TASK REQUIREMENTS >> Exact repetition of a range: find the line containing "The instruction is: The" and the line containing "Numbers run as" in the material below, then repeat both and all lines between them, leaving pictures out.

==== RECORDS SUPPLIED

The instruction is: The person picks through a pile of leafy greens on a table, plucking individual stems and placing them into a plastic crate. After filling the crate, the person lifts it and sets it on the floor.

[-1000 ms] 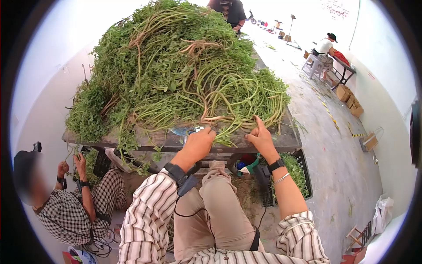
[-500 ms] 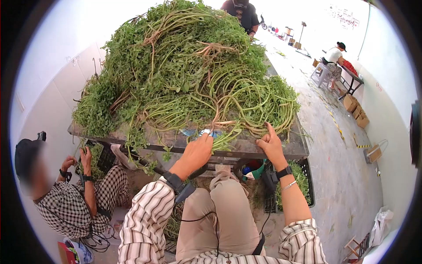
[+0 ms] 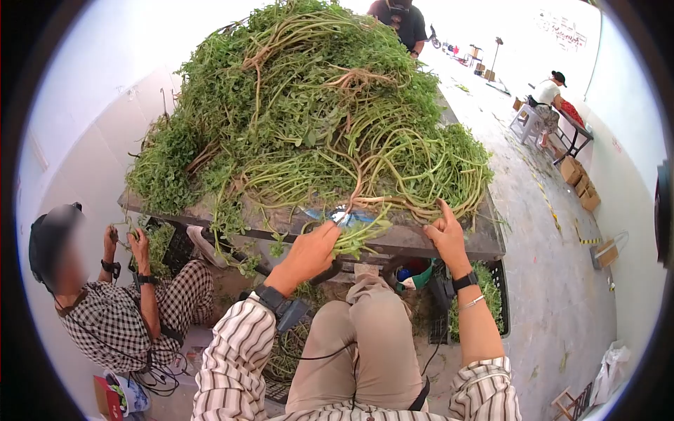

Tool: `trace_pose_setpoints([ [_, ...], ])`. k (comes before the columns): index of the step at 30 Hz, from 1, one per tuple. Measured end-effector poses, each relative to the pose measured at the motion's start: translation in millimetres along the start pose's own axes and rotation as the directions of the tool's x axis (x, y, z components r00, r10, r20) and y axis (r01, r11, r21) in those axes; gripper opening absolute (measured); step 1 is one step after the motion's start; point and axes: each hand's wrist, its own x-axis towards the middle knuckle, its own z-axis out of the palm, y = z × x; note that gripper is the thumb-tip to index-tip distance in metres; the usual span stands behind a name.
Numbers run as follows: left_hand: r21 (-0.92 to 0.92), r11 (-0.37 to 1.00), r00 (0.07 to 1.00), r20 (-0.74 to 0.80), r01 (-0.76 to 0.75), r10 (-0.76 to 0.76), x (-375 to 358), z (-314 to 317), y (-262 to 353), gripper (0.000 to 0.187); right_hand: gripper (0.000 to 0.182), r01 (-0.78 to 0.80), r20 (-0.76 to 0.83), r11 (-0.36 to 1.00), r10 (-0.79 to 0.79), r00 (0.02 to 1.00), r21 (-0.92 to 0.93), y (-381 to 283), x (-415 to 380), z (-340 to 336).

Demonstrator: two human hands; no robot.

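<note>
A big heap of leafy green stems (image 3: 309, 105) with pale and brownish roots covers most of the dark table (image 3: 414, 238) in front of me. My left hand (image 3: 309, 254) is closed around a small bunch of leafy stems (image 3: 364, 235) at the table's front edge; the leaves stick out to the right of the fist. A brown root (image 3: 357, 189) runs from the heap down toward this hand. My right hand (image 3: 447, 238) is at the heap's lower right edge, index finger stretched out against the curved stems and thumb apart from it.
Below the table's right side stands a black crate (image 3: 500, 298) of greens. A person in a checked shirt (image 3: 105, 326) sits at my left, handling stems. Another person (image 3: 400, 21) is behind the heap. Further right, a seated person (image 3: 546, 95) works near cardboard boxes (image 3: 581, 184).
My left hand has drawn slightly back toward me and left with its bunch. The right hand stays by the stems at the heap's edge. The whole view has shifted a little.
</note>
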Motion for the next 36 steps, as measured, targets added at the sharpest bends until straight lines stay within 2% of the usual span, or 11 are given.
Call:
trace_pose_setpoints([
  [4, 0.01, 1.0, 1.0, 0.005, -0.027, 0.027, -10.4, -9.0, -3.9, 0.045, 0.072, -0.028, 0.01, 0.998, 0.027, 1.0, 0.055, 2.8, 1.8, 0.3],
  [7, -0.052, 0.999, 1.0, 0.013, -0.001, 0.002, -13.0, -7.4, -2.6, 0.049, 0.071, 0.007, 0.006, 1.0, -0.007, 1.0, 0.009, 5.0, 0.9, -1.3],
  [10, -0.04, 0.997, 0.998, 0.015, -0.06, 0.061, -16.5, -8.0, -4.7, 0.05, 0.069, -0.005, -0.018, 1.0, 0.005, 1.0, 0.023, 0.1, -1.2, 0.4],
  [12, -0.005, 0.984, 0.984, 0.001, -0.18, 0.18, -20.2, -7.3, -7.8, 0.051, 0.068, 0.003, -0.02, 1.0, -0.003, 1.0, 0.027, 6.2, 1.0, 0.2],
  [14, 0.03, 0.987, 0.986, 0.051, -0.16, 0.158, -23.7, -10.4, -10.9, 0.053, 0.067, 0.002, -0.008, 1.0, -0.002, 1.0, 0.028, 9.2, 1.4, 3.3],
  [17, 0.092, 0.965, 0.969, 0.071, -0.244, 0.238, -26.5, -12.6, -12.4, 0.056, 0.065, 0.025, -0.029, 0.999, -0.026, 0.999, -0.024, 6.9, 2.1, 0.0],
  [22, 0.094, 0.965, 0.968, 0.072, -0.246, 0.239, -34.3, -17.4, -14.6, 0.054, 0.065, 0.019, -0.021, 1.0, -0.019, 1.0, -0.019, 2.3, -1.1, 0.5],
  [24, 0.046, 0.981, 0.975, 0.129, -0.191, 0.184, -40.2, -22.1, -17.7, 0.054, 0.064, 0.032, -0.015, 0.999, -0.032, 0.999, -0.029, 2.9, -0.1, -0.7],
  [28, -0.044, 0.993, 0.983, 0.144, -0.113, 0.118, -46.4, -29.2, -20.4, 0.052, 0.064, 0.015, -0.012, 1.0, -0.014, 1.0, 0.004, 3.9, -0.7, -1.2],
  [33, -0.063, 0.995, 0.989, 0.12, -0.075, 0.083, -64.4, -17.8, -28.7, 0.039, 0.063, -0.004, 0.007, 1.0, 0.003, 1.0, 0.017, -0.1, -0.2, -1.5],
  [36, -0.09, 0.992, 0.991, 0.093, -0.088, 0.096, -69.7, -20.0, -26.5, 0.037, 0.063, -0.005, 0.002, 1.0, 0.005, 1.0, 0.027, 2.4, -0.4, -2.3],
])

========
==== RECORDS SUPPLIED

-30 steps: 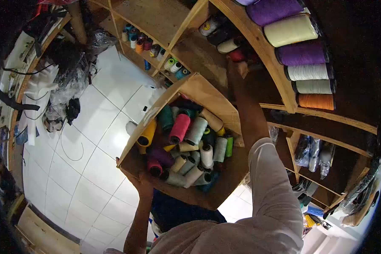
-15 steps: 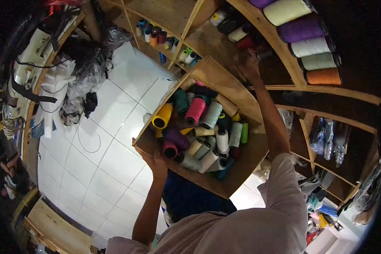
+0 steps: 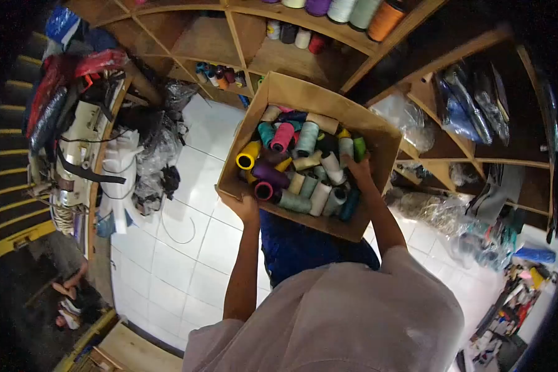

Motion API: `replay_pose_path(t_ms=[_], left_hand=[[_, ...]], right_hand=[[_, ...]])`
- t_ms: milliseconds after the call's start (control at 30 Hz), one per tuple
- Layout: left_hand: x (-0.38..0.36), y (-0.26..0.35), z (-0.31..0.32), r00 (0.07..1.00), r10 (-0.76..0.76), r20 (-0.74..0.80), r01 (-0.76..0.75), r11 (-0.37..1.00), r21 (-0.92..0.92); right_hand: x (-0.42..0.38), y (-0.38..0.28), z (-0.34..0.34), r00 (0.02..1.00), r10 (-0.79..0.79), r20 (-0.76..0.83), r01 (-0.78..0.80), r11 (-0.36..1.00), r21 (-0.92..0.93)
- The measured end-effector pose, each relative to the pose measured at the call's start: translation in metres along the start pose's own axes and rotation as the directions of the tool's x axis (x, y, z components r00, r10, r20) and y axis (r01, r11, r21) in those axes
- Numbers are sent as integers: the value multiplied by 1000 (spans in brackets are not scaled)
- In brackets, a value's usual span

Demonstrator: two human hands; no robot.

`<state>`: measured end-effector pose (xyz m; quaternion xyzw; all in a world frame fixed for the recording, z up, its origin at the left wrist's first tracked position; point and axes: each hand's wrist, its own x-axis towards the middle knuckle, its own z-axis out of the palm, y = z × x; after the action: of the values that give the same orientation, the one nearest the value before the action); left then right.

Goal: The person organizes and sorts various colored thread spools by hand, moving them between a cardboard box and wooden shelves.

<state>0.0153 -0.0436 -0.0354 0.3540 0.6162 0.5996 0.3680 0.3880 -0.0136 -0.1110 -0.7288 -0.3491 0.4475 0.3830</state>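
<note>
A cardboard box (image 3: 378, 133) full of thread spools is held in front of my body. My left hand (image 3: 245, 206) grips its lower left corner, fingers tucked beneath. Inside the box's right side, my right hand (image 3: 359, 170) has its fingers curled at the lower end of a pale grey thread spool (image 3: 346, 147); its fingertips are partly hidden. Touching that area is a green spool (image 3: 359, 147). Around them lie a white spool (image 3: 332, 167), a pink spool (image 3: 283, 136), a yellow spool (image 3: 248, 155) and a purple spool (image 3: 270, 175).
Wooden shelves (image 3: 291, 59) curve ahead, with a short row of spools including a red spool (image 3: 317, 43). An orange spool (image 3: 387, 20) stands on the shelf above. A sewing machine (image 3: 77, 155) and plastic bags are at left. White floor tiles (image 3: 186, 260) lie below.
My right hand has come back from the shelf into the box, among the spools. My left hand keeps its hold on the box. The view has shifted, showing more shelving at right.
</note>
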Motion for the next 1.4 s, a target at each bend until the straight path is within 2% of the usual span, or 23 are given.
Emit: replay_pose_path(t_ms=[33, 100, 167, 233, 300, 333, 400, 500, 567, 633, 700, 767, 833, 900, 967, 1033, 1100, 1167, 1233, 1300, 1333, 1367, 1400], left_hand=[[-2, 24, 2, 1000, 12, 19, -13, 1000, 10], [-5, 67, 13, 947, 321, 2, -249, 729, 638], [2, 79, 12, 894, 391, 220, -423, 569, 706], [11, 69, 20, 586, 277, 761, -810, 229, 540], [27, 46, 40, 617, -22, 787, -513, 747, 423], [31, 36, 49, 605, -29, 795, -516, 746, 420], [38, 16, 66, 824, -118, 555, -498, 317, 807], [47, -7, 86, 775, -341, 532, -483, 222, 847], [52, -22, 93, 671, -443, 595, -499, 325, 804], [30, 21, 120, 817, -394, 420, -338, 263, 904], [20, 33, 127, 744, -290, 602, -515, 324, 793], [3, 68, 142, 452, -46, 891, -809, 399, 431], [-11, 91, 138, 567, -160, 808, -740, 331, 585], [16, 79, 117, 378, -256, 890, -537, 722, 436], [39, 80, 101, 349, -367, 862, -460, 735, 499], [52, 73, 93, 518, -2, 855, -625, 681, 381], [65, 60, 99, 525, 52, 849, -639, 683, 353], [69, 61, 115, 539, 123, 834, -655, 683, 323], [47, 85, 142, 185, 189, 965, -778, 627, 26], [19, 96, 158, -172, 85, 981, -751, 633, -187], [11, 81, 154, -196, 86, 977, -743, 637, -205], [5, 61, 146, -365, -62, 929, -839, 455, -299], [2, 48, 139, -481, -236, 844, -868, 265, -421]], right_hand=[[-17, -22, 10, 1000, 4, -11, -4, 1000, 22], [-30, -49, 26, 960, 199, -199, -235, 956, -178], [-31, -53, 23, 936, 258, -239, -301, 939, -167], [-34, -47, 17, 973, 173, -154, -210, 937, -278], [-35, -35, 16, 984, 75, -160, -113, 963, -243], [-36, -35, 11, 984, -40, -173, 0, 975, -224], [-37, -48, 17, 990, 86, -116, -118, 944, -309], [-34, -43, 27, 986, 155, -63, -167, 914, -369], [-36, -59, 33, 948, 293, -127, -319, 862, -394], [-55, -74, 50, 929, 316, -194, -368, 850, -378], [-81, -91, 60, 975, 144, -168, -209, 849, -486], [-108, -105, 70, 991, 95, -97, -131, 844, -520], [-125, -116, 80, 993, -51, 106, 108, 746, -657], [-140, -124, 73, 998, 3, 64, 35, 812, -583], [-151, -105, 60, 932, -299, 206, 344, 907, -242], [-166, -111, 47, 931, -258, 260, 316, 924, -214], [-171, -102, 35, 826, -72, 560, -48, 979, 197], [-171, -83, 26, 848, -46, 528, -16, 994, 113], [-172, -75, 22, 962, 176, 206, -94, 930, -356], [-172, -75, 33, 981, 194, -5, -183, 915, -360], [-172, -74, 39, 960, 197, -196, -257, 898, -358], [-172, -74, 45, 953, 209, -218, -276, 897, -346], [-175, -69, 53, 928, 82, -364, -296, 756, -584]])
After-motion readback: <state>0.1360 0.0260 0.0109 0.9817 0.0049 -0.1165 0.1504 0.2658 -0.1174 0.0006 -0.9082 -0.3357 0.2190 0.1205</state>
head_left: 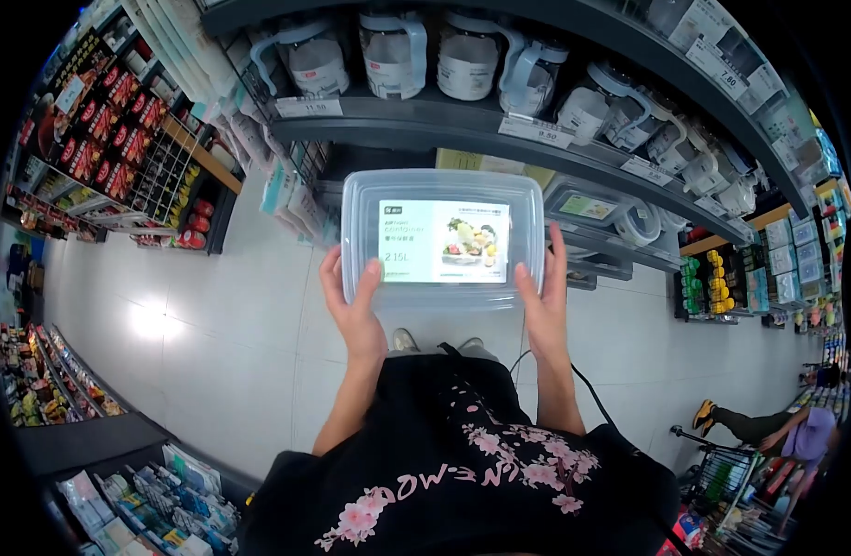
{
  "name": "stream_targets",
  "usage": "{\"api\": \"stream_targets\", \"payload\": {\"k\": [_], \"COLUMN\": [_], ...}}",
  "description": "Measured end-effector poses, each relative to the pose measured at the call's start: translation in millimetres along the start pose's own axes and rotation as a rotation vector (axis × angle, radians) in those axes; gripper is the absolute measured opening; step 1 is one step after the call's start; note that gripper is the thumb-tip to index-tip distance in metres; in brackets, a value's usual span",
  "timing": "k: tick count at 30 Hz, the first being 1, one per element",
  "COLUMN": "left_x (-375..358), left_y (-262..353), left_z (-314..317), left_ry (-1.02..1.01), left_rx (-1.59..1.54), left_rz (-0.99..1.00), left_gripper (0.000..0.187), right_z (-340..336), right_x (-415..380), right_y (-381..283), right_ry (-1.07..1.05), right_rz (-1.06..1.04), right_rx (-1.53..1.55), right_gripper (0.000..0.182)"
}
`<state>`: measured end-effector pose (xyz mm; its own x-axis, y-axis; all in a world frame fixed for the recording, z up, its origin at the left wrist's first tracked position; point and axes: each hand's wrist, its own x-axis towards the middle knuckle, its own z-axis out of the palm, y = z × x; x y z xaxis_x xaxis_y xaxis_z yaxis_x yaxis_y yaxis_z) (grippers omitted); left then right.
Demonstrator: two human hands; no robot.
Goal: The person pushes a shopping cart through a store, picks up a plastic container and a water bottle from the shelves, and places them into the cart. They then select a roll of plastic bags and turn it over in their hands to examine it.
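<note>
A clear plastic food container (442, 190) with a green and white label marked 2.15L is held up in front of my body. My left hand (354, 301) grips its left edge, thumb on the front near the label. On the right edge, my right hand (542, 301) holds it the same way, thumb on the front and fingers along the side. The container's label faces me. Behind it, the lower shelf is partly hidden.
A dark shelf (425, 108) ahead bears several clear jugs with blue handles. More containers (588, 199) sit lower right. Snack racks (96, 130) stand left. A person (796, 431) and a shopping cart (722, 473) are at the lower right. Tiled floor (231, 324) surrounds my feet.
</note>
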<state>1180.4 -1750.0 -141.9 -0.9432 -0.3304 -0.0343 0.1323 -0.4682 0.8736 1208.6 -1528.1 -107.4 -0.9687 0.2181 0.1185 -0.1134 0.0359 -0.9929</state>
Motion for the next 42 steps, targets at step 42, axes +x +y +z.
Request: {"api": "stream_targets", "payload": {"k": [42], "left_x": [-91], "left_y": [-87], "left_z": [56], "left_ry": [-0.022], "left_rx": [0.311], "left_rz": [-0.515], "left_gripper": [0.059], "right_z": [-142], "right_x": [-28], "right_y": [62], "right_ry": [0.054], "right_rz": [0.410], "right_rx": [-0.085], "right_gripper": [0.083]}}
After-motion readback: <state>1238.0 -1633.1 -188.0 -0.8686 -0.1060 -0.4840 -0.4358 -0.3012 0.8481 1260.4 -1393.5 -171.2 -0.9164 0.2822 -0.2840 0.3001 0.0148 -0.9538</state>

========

YOUR RESPONSE >>
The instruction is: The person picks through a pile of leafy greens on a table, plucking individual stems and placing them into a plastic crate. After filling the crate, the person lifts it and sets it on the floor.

[-1000 ms] 
[-500 ms] 
[+0 ms] 

Tool: `trace_pose_setpoints([ [_, ...], ])`. k (comes before the columns): index of the step at 30 Hz, from 1, one per tuple. Measured end-effector poses, each relative to the pose measured at the motion's start: translation in millimetres along the start pose's own axes and rotation as the directions of the tool's x axis (x, y, z components r00, r10, r20) and y axis (r01, r11, r21) in those axes; gripper opening absolute (measured); step 1 is one step after the motion's start; point and axes: each hand's wrist, its own x-axis towards the middle knuckle, its own z-axis out of the palm, y = z × x; note that gripper is the thumb-tip to index-tip distance in metres; the usual span stands behind a name.
Numbers run as follows: left_hand: r21 (-0.92 to 0.92), r11 (-0.37 to 1.00), r00 (0.07 to 1.00), r20 (-0.74 to 0.80), r01 (-0.76 to 0.75), r10 (-0.76 to 0.76), x (-375 to 358), z (-314 to 317), y (-262 to 353), gripper (0.000 to 0.187); right_hand: gripper (0.000 to 0.182), r01 (-0.78 to 0.80), r20 (-0.76 to 0.83), r11 (-0.36 to 1.00), r10 (-0.79 to 0.79), r00 (0.02 to 1.00), r21 (-0.92 to 0.93), y (-381 to 283), x (-415 to 380), z (-340 to 336).

The output is finished and nothing more is needed.